Год французов - [3]
Мак-Карти задумчиво повертел стакан в руке. Смеркалось. Последние закатные блики потускнели, так тускнеет к зиме оперенье зяблика, и мало-помалу растворились в надвигающейся мгле.
— Необдуманный это шаг, — обратился он к Дугану. — В Ольстере и Уэксфорде побольше народу выступило, так и то их подавили. На прошлой неделе один странник рассказывал, по всему Уэксфорду виселицы, от края и до края, спаленных домов не счесть. А сколько людей постреляли да порубили! Английских солдат в стране сейчас больше, чем при Бойнском[2] сражении, и в Туаме, и в Голуэе их тысячи.
— Слышал я этого странника, — сказал О’Кэррол, — он кое-что еще рассказывал. Например, что Гэльская армия[3] в Уэксфорде целый месяц не ведала поражений.
— Утешение слабое. Кончили-то они все на виселице, — возразил Мак-Карти.
— Да и солдат английских в Тайроли куда меньше, — вставил Дуган. — Только капитан Купер и его вояки-йомены из торговцев-протестантов да чиновников. Мало ли что в Уэксфорде случилось, нам это не указ.
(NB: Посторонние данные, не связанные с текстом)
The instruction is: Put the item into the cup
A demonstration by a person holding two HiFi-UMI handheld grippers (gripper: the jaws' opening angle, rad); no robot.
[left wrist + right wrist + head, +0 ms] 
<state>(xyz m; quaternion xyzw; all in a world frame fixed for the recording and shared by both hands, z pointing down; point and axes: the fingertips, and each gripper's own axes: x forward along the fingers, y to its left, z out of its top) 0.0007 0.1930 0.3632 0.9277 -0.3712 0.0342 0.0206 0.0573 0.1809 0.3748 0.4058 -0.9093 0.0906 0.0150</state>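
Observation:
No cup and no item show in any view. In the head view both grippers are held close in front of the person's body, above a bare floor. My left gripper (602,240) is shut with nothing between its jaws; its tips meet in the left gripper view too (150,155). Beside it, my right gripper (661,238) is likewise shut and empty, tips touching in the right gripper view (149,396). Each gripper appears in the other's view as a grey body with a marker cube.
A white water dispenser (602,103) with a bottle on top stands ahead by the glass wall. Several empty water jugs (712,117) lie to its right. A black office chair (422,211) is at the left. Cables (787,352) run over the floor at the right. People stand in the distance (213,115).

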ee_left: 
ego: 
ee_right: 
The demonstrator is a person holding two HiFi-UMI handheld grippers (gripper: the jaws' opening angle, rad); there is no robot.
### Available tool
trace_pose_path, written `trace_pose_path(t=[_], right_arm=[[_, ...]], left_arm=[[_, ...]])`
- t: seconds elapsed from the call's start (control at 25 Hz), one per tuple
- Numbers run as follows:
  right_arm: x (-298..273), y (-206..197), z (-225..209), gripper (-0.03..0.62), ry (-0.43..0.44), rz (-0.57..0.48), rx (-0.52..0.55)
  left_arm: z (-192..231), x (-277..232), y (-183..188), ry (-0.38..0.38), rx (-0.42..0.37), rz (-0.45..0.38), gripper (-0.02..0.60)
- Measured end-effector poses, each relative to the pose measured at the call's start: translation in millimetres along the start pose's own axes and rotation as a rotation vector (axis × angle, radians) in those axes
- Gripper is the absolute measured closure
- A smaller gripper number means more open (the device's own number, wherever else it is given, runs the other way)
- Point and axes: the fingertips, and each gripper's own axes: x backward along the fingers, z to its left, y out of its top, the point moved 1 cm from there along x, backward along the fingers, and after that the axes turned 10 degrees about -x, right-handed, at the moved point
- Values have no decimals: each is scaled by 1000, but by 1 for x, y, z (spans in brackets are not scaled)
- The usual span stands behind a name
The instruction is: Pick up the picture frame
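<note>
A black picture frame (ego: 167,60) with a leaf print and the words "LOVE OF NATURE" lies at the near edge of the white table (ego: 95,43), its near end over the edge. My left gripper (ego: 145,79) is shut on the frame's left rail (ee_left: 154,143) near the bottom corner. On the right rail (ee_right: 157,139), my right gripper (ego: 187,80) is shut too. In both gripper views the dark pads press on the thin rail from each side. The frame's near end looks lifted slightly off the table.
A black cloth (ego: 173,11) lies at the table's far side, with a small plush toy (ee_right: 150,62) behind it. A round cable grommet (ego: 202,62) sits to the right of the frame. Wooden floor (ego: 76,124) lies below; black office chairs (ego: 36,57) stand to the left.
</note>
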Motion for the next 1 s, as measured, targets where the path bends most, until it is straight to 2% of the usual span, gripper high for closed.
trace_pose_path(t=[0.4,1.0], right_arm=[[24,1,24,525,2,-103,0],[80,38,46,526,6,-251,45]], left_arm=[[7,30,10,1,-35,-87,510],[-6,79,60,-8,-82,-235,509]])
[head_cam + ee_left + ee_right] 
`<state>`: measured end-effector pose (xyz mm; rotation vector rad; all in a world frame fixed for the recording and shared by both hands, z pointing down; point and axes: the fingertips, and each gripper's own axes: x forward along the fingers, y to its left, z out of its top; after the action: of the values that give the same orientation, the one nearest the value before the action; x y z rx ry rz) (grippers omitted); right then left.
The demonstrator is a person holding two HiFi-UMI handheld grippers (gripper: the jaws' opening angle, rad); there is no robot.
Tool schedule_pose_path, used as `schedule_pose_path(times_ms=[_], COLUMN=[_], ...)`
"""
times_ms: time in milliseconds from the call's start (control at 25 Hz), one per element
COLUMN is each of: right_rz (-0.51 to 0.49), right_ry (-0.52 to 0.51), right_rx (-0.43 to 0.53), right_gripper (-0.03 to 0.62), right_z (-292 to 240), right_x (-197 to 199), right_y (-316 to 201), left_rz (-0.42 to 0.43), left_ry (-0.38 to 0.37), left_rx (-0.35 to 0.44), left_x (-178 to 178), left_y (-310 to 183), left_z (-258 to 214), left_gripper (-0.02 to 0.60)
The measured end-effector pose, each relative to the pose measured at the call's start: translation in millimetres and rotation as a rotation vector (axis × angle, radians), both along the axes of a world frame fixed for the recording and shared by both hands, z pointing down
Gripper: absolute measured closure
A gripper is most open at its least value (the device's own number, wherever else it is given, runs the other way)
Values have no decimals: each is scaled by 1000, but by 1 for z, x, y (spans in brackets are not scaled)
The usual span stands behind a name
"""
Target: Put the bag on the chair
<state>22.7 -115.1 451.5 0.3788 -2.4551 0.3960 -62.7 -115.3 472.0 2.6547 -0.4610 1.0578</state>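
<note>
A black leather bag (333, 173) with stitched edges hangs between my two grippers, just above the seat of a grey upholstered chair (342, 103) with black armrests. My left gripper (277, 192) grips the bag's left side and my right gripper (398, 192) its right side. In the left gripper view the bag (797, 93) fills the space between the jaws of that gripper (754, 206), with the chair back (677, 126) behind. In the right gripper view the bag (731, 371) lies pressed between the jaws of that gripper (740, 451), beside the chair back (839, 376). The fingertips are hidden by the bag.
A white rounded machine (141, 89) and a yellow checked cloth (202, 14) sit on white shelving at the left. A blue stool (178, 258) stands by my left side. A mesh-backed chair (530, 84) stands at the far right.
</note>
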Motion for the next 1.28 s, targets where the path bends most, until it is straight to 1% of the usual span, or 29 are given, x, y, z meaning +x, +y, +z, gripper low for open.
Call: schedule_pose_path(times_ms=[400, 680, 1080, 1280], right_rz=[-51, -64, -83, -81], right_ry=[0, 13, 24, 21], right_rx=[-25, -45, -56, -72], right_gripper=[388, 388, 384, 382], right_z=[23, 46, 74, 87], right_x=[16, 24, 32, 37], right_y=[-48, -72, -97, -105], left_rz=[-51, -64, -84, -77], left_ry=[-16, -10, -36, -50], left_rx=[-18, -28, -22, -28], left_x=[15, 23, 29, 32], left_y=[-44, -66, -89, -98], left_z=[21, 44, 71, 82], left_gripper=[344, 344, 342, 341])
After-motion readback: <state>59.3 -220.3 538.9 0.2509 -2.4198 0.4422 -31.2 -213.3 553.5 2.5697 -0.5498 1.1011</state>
— Но ведь там восстали тысячи, — старался урезонить его Мак-Карти, — все графство Уэксфорд, весь Карлоу, Уиклоу, почти весь Килкенни. И мечтали вырваться за пределы своего графства, поднять всю Ирландию. Но куда ни кинь — на дорогах английские заставы. И восставшие поняли, что обречены. Забрались на холм, и английская артиллерия их преспокойно расстреляла.
Да, такое и не представишь: дороги Уэксфорда запружены людьми, на горизонте — словно кромка дремучего леса, черным-черно от пик. Разъезжают священники на повозках. Оголтелые смутьяны науськивают простой люд на йоменов и солдат-ополченцев. В начале боя выпускали на врага скот, чтобы затоптать или обратить в бегство. Снова звучали в ушах слова путника: «Повсюду, по дорогам, по берегам рек были повстанческие лагеря. Люди лавиной двигались от города к городу. Под их натиском пали и Камолин, и Уэксфорд. А Эннискорти спалили дотла».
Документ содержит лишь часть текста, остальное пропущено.